There are films from 92 countries entered for the Foreign Film category of the Oscars.
Among these are eight films from Arabic-speaking countries.
Several of the films deal in various ways with the impact of the conflict in Syria.
There is the documentary from Syria, “Little Gandhi,” which follows the life and death of Syrian activist Ghiyath Matar.
But also, from Algeria, “Road to Istanbul,” directed by Rachid Boucharer, which deals with a girl travelling to Syria to join the jihad.
Then there is Iraq’s “Reseba: The Dark Wind,” described as “the first feature film about the Yazidi people.”

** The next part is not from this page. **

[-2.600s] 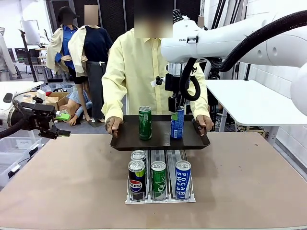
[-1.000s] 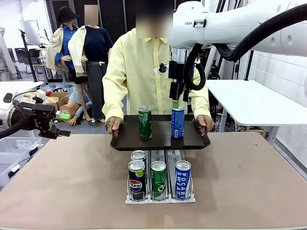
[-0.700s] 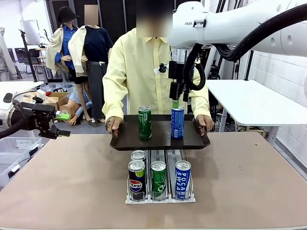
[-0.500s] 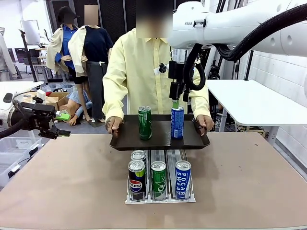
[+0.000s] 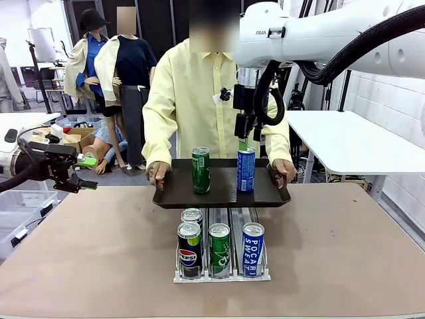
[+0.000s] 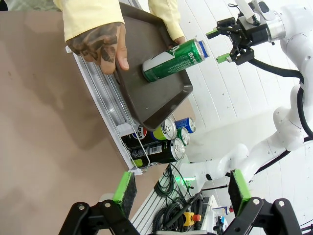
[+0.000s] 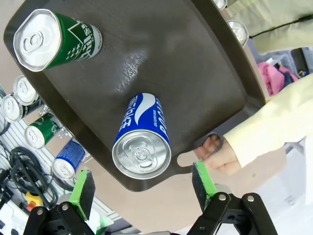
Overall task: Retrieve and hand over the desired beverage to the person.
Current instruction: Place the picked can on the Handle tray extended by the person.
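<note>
Nearest you, the clear-plastic wire-railed can dispenser (image 5: 221, 256) sits on the matte brown table (image 5: 99, 259), holding smooth aluminium cylinders in three lanes: a dark cola can (image 5: 189, 250), a green can (image 5: 219, 250) and a blue-and-white sports-drink can (image 5: 252, 249), with another silver-topped can (image 5: 192, 216) queued behind the cola. Just beyond, the dark, shallow, rigid plastic tray (image 5: 221, 193) is held level by the person (image 5: 199, 100) in the loose pale-yellow shirt, one hand (image 5: 158, 174) on each end. On it stand upright the glossy green soda can (image 5: 201, 171) and the blue sports-drink can with white print (image 5: 246, 169), apart from each other. Your right gripper (image 5: 246, 137) hangs directly above the blue can, jaws spread and holding nothing; in the right wrist view its green pads (image 7: 83, 193) straddle the can's lid from above without contact. Judged step: delivery made, release done. Next you need a straight vertical retreat, so the thin-walled can is not tipped. Your left gripper (image 5: 85, 171) idles at the table's left edge, fingers apart, empty
</note>
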Available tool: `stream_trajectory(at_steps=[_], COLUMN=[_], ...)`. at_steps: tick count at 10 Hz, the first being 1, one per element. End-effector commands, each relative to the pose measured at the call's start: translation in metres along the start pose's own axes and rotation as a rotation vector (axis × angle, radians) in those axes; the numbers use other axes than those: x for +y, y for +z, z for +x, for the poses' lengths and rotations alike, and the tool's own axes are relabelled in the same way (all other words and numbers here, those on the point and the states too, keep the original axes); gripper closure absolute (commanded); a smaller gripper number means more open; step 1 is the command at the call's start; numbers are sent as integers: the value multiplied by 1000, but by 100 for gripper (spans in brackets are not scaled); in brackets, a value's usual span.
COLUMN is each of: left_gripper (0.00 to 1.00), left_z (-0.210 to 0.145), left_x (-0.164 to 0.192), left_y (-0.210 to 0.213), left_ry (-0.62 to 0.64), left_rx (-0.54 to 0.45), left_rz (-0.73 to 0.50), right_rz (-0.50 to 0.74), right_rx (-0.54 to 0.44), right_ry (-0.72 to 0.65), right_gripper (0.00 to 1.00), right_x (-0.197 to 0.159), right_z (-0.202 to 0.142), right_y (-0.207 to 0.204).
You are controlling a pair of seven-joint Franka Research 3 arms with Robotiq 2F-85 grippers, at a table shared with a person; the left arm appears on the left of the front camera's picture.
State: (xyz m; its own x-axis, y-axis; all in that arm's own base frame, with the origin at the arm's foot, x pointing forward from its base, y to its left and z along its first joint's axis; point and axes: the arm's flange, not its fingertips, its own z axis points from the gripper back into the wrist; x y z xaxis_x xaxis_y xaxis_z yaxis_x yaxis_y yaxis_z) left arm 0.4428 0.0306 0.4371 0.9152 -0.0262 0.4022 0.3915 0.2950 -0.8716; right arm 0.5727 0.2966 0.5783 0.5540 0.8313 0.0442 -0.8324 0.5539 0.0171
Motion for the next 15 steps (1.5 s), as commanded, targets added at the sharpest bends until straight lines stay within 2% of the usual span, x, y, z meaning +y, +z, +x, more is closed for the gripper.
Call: stream_trajectory(at_steps=[1,5,9,12,15], left_gripper=[0,0,0,0,0], left_z=[0,0,0,0,0], left_x=[-1,-1,-1,-1,-1], left_y=[2,2,2,2,2], left_ry=[-4,-4,-4,-4,-4], left_rx=[-5,-5,-5,-5,-5], left_rz=[-2,-2,-2,-2,-2], right_rz=[0,156,287,454,587], right_rx=[0,-139,-286,-437,-562], right_ry=[0,-131,-243,-347,-459], right_gripper=[0,0,0,0,0], right_x=[0,-13,-22,-51,-69], right_z=[0,-60,-138,-204,-261], right_y=[0,27,36,23,-9])
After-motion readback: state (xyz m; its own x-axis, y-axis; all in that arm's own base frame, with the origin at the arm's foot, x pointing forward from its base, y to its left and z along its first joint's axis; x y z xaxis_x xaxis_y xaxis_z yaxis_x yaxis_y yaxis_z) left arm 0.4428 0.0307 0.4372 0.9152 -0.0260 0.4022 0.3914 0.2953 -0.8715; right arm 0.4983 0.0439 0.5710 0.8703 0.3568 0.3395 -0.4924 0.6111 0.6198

From Morocco, there is Nabil Ayouch’s “Razzia,” described here as an “everything-is-connected drama about five characters snared by intolerance.”
Tunisia’s “The Last of Us”, directed by Ala Eddine Slim, is a strange, wordless film about migration and belonging.
And from Egypt, “Sheikh Jackson,” directed by Amr Salama, deals with a religious cleric’s crisis of faith after learning that his childhood idol, Michael Jackson, has died.
From Lebanon, Ziad Doueiri’s “The Insult,” is the story of conflict between a Lebanese Christian and a Palestinian refugee.
Finally, Annemarie Jacir’s “Wajib,” the Palestinian entry, deals with the strained relationship between a father and son (played by a father and son), and how they deal with the tensions between them during a famil wedding.